• **Aim of the task**
Across the listing below, how many lines contain the string "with"? Only the number is needed.

• **Information shown**
•••

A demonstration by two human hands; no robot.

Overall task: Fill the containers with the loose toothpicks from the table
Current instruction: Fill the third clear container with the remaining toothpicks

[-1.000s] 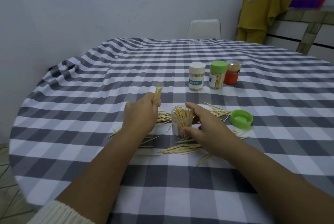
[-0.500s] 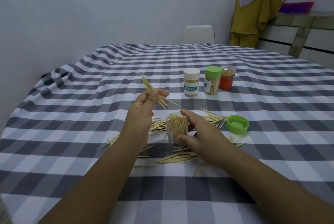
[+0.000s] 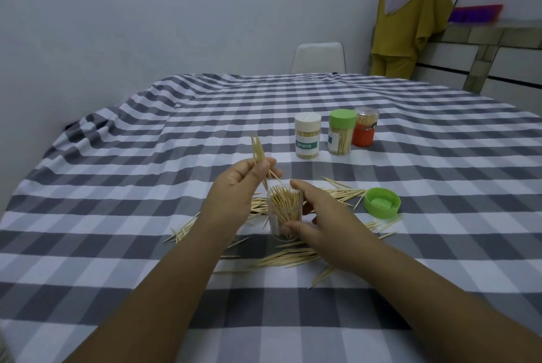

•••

• **Final answer**
2